Task requirements - Each line of the records below that contains "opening" needs to be copied.

Source material -
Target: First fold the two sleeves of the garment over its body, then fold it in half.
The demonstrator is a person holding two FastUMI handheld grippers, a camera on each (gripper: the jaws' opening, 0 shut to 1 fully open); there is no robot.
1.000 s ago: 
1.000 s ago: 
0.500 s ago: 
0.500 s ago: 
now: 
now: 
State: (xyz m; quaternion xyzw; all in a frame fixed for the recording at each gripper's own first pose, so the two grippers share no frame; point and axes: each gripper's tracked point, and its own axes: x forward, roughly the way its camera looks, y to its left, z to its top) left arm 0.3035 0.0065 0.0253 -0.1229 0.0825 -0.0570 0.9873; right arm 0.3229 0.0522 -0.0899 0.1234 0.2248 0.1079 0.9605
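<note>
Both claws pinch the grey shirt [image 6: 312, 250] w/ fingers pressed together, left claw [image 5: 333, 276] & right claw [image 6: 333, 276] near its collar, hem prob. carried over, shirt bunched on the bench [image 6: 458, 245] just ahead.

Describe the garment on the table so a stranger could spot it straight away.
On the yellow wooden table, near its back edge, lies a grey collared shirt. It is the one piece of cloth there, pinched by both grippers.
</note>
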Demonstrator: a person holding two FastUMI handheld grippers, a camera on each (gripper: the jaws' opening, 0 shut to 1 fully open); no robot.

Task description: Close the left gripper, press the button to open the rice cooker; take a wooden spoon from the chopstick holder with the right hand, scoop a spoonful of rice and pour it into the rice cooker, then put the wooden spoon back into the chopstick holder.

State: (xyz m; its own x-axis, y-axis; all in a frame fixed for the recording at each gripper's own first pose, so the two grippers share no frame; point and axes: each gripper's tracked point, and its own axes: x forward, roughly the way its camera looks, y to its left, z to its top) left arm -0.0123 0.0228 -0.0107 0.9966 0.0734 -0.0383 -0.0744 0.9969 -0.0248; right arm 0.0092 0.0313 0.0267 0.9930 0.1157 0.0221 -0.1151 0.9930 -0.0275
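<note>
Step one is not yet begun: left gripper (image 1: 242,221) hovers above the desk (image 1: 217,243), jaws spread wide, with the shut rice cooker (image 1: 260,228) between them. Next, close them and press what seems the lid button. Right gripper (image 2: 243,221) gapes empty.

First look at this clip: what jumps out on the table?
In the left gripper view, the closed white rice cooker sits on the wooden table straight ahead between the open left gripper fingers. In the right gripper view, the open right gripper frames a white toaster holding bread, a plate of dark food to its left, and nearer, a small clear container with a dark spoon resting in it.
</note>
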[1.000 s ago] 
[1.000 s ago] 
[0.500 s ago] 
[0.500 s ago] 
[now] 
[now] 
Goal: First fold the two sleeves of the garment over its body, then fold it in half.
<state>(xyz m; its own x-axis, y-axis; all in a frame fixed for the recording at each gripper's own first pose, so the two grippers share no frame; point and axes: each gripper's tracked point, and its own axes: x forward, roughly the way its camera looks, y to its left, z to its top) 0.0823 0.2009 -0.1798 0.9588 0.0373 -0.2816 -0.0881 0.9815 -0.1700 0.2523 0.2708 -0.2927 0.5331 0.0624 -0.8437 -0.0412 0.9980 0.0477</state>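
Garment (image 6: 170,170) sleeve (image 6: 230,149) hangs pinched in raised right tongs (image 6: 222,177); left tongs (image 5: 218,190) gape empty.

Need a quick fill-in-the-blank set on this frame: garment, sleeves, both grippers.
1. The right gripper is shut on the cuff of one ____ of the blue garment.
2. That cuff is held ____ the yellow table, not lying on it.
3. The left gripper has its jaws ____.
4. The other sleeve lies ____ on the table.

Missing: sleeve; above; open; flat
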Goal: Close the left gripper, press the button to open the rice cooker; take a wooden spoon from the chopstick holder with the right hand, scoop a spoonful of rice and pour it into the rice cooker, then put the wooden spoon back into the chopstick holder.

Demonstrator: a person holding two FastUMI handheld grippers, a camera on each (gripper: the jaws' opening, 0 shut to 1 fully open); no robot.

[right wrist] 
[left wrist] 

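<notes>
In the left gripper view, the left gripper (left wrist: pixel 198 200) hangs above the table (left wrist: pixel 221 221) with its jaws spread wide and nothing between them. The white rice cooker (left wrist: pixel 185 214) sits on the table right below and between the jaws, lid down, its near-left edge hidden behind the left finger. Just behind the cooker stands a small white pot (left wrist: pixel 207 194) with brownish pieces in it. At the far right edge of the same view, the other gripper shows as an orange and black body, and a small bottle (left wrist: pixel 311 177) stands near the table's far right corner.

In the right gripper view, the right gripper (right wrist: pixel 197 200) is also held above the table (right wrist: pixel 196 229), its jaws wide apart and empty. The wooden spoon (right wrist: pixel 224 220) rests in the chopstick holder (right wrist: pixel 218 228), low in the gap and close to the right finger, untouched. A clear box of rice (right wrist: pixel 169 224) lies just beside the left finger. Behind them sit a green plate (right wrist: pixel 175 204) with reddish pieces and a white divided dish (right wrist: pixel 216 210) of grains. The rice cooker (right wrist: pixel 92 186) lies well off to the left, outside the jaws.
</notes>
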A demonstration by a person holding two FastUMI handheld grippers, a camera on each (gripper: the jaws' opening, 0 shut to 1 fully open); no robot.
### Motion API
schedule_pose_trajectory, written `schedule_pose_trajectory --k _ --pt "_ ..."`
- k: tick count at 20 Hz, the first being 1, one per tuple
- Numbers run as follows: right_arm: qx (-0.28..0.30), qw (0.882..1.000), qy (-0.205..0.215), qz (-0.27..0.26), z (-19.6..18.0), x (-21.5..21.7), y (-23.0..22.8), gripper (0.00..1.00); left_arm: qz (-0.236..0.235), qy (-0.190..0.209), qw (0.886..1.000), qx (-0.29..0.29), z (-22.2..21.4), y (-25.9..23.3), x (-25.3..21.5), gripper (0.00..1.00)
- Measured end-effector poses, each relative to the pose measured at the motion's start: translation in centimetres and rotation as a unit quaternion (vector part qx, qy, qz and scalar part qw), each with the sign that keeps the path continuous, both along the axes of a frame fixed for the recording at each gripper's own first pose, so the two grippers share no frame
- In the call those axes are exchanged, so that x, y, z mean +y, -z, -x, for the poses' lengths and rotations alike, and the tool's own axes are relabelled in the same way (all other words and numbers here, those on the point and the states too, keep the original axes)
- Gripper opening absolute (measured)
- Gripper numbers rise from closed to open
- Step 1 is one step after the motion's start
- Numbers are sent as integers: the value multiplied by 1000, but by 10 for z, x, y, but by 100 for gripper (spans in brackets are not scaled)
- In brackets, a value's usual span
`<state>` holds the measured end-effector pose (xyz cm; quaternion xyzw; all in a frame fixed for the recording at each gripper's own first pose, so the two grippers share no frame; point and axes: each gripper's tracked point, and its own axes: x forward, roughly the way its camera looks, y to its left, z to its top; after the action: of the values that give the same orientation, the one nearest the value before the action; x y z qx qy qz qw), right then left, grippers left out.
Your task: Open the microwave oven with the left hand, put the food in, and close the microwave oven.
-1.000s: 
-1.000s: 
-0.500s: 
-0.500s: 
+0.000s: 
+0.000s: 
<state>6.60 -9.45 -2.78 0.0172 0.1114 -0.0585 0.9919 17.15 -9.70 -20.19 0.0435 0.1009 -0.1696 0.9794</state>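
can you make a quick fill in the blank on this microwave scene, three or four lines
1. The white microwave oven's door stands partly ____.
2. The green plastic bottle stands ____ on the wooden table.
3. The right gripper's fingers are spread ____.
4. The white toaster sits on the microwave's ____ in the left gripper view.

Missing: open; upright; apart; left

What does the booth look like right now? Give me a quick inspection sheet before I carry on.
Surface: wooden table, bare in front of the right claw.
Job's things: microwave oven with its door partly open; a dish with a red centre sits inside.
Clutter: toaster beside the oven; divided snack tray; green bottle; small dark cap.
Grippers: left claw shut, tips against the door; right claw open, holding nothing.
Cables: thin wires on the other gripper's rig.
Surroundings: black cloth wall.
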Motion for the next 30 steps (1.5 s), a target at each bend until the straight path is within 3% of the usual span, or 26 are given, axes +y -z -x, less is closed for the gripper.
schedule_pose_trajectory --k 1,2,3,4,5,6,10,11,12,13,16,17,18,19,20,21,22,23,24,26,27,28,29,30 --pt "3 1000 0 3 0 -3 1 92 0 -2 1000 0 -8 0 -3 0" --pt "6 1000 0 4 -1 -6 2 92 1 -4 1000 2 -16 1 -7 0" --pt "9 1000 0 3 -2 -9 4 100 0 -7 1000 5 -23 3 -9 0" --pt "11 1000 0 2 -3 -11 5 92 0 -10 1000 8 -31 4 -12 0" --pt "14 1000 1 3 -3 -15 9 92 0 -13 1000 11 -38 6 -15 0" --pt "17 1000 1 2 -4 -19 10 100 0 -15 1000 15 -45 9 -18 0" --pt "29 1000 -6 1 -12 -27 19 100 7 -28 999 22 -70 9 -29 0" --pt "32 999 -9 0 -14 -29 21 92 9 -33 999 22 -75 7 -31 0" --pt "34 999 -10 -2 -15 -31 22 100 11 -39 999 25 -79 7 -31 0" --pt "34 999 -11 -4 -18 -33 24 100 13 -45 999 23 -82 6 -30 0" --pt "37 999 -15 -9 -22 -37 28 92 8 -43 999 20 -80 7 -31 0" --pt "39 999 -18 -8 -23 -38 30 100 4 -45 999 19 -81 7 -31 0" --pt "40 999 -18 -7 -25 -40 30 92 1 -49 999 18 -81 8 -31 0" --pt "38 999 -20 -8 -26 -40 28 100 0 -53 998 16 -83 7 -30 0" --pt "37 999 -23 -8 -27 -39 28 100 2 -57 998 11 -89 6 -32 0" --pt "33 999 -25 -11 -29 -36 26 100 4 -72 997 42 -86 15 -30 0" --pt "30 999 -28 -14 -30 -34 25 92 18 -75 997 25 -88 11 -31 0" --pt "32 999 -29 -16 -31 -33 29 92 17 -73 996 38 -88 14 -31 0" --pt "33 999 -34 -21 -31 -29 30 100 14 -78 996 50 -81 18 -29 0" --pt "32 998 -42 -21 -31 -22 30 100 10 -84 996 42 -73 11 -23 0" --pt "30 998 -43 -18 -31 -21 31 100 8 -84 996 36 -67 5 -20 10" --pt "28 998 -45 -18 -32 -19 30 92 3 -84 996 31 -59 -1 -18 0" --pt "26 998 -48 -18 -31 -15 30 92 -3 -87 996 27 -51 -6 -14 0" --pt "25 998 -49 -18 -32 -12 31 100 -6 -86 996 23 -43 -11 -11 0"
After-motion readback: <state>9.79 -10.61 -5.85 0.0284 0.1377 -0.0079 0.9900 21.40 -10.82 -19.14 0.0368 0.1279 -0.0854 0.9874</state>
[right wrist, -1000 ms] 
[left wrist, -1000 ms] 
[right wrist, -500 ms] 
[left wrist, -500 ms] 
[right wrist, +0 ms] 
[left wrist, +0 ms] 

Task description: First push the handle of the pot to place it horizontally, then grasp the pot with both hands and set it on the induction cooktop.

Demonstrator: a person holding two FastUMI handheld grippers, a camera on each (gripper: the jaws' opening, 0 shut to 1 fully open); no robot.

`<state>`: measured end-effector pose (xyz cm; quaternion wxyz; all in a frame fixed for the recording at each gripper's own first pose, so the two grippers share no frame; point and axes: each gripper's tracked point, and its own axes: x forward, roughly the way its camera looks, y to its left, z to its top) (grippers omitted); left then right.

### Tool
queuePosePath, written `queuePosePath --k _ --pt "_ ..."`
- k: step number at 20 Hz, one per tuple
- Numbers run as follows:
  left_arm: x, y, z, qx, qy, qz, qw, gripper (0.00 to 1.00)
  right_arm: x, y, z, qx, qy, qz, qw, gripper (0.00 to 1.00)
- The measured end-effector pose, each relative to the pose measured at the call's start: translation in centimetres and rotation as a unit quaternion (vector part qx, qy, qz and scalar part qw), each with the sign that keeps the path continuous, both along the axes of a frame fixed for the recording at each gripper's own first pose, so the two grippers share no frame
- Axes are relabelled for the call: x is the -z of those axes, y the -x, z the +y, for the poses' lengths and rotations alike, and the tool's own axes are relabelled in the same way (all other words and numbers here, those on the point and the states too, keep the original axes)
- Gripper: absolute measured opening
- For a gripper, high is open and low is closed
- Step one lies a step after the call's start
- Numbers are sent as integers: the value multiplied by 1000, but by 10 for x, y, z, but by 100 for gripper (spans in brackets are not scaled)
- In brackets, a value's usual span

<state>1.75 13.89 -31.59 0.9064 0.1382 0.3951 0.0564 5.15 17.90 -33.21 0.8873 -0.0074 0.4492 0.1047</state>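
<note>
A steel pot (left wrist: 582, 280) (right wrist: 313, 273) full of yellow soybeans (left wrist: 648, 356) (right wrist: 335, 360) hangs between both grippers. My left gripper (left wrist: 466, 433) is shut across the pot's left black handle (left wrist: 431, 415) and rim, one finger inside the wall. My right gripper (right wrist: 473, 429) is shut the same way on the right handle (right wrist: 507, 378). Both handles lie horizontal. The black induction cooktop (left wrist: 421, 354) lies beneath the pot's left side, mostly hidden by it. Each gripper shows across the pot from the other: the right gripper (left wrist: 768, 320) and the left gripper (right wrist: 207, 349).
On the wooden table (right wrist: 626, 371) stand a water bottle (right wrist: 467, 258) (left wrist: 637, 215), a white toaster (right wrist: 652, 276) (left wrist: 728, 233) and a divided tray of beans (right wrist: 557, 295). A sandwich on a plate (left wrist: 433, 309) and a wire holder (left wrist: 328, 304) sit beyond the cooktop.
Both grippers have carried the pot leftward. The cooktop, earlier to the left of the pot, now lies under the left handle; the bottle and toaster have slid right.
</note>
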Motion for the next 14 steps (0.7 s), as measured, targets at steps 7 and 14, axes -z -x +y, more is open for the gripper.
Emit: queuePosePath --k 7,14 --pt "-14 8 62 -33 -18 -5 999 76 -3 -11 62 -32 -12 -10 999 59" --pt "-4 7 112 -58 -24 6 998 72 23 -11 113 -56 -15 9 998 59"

Output below -
The demonstrator is a person holding two FastUMI handheld grippers, a camera on each (gripper: the jaws' opening, 0 shut to 1 fully open); there is no robot.
Demonstrator: a person holding two FastUMI handheld grippers, a camera on each (gripper: the jaws' opening, 0 shut to 1 fully open); no robot.
Demonstrator: a person holding two FastUMI handheld grippers, a camera on each (gripper: the jaws' opening, 0 shut to 1 fully open); no robot.
A demonstration by a person holding two FastUMI handheld grippers, a camera on each (gripper: the jaws' opening, 0 shut to 1 fully open); no robot.
- Gripper opening absolute (measured)
Demonstrator: a person holding two FastUMI handheld grippers, a camera on each (gripper: the jaws' opening, 0 shut to 1 fully open); no robot.
- Gripper: absolute measured opening

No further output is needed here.